At the beginning of World War I, Japan assumed control of the Marshall Islands. The Japanese headquarters was established at the German center of administration, Jaluit. On January 31, 1944 American forces landed on Kwajalein atoll and U.S. Marines and Army troops later took control of the islands from the Japanese on February 3, following intense fighting on Kwajalein and Enewetak atolls. In 1947, the United States, as the occupying power, entered into an agreement with the UN Security Council to administer much of Micronesia, including the Marshall Islands, as the Trust Territory of the Pacific Islands.

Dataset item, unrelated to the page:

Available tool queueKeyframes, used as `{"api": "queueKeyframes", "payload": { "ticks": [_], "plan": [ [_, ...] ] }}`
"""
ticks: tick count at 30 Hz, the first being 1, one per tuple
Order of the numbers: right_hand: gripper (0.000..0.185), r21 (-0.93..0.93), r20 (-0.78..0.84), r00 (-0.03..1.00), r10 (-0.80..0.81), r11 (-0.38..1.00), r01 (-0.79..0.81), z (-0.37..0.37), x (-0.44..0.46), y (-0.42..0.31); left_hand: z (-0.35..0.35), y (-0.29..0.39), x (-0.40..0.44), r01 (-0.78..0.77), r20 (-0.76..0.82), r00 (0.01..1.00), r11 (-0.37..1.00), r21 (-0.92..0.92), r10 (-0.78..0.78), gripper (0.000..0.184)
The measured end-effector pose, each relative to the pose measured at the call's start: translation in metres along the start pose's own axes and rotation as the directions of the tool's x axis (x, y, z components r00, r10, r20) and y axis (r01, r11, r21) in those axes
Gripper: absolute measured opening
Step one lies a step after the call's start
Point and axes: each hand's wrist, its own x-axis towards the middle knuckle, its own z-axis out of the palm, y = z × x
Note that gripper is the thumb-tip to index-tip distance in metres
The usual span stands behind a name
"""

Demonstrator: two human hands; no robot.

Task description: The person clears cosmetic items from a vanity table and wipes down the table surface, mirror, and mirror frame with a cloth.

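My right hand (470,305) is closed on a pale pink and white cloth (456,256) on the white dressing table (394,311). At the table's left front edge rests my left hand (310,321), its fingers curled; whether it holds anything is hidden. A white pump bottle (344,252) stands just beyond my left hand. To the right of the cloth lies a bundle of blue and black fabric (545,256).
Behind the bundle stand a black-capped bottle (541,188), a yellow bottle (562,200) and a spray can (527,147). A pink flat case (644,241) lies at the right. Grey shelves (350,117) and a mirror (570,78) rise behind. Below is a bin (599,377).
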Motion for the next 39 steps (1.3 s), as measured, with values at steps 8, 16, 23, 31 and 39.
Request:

From 1946 to 1958, it served as the Pacific Proving Grounds for the United States and was the site of 67 nuclear tests on various atolls. The world's first hydrogen bomb, codenamed "Mike", was tested at the Enewetak atoll in the Marshall Islands on November 1 (local date) in 1952, by the United States. Nuclear testing began in 1946 on Bikini Atoll after residents were evacuated. Over the years, 67 weapon tests were conducted, including the 15-megaton Castle Bravo hydrogen bomb test, which produced significant fallout in the region. The testing concluded in 1958. Over the years, just one of over 60 islands was cleaned by the US government, and the inhabitants are still waiting for the 2 billion dollars in compensation assessed by the Nuclear Claims Tribunal. Many of the islanders and their descendants still live in exile, as the islands remain contaminated with high levels of radiation. A significant radar installation was constructed on Kwajalein atoll. On May 1, 1979, in recognition of the evolving political status of the Marshall Islands, the United States recognized the constitution of the Marshall Islands and the establishment of the Government of the Republic of the Marshall Islands. The constitution incorporates both American and British constitutional concepts. There have been a number of local and national elections since the Republic of the Marshall Islands was founded. The United Democratic Party, running on a reform platform, won the 1999 parliamentary election, taking control of the presidency and cabinet. The islands signed a Compact of Free Association with the United States in 1986. Trusteeship was ended under United Nations Security Council Resolution 683 of December 22, 1990. Until 1999 the islanders received US$180M for continued American use of Kwajalein atoll, US$250M in compensation for nuclear testing, and US$600M in other payments under the compact. Despite the constitution, the government was largely controlled by Iroij. It was not until 1999, following political corruption allegations, that the aristocratic government was overthrown, with Imata Kabua replaced by the commoner Kessai Note. The Runit Dome was built on Runit Island to deposit U.S.-produced radioactive soil and debris, including lethal amounts of plutonium. There are ongoing concerns around deterioration of the waste site and a potential radioactive spill.